As opposed to physician-assisted dying for terminally ill patients, no US state recognizes the legal right to help end the life of a patient in unending pain. However, Belgium, the Netherlands, and Luxembourg do under certain conditions.

Going public about issues with a cardiologist’s hospital or healthcare organization became a major issue during the COVID-19 pandemic as some medical professionals struggled to get enough personal protective equipment and made it known.

More than half of cardiologists surveyed (53%) endorsed speaking out if employers don’t provide needed resources; 9% didn’t feel this was appropriate, and 28% said it depends.

Caplan noted that prominent cases of hospitals firing nurses and doctors who complained over social media may influence cardiologists’ willingness. He also thinks some doctors would ask, “Speak out to whom?” Many cardiologists will aggressively push for resources through the internal chain of command “but don’t think talking to the media is ethical or appropriate.”

The vast majority of cardiologists and physicians overall said they have never failed to report or investigate suspected domestic abuse of a patient.

Both male and female physicians strongly support reporting of abuse cases, said Thomas May, PhD, a bioethicist at Washington State University.

This reflects the “tremendous strides society has made in recognizing the impact of abuse and the need for required-reporting policies, because victims are often, if not usually, reticent to come forward. Required reporting is necessary and in the patient’s interests,” May said.

Romancing a Patient?

More than half (58%) of cardiologists felt that having a romantic relationship with a current patient is not okay; 3% were okay with it, and 30% felt it would be okay at least 6 months after the patient-doctor relationship ended.

May said a romantic relationship is “inappropriate while the professional relationship is active and even for some time afterward. There’s a professional dynamic that needs to be maintained, a sense of objectivity.”

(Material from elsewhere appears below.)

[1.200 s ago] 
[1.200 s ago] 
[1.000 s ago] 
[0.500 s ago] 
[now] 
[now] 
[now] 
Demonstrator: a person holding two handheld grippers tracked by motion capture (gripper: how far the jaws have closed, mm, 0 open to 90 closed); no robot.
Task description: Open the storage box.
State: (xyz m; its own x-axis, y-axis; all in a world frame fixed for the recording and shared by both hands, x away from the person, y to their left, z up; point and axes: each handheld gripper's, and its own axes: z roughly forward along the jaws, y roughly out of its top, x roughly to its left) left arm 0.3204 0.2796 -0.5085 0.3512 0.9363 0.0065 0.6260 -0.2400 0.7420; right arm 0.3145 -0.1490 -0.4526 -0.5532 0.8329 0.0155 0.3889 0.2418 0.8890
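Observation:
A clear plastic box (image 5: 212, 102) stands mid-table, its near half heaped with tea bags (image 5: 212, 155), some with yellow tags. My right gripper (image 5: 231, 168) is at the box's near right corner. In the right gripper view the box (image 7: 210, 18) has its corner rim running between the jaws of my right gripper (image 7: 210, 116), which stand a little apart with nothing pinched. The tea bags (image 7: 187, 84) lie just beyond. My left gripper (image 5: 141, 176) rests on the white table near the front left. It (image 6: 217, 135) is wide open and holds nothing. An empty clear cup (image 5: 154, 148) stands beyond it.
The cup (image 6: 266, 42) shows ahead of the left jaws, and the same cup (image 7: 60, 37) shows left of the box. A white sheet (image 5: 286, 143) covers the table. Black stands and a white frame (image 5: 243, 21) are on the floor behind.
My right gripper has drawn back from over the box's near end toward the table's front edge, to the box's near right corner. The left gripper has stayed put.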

“Plus, the physician is in a power relationship to the patient where there’s a sense of gratefulness or vulnerability that makes the patient unable to say no to a personal relationship,” May said.

May is not sure 6 months after they stop being your patient is long enough. “I’d think something like 2 years as a minimum. If I were your oncologist and helped save your life, it may never be appropriate,” May said.

In other ethical questions, one quarter of cardiologists would report a doctor who seems impaired by drugs, alcohol, or illness, and 62% would do so only after speaking to him/her first.

“Our obligation is to do no harm to patients, and the professional standards and integrity of the profession are at stake,” one survey respondent said.

Another said, “A colleague who recognizes the problem and after private discussion enters a treatment program is often better served than by the often excessively harsh management by the state medical board.”

But when it comes to random alcohol and drug tests for cardiologists, 51% are not in favor, 31% are in favor, and 18% said it depends.

Caplan thinks that physicians face enough responsibility to patients to warrant such testing randomly but infrequently. “Doctors may feel like they’re being treated unprofessionally, like drug addicts, or question the accuracy of testing,” he noted. But he tilts instead toward “the moral fight to protect patient safety and trying to drive down malpractice costs.”

When it comes to reporting a colleague for sexual harassment or bullying, 71% of cardiologists said yes, they would report such behavior; only 7% would not, while 22% said it depends.

“If we ignore bad behavior such as this by our colleagues, then we are hurting our profession,” one physician commented.

Full results from Medscape’s Right and Wrong in Medicine: Cardiologists Confront Difficult Decisions 2022 were published online February 6.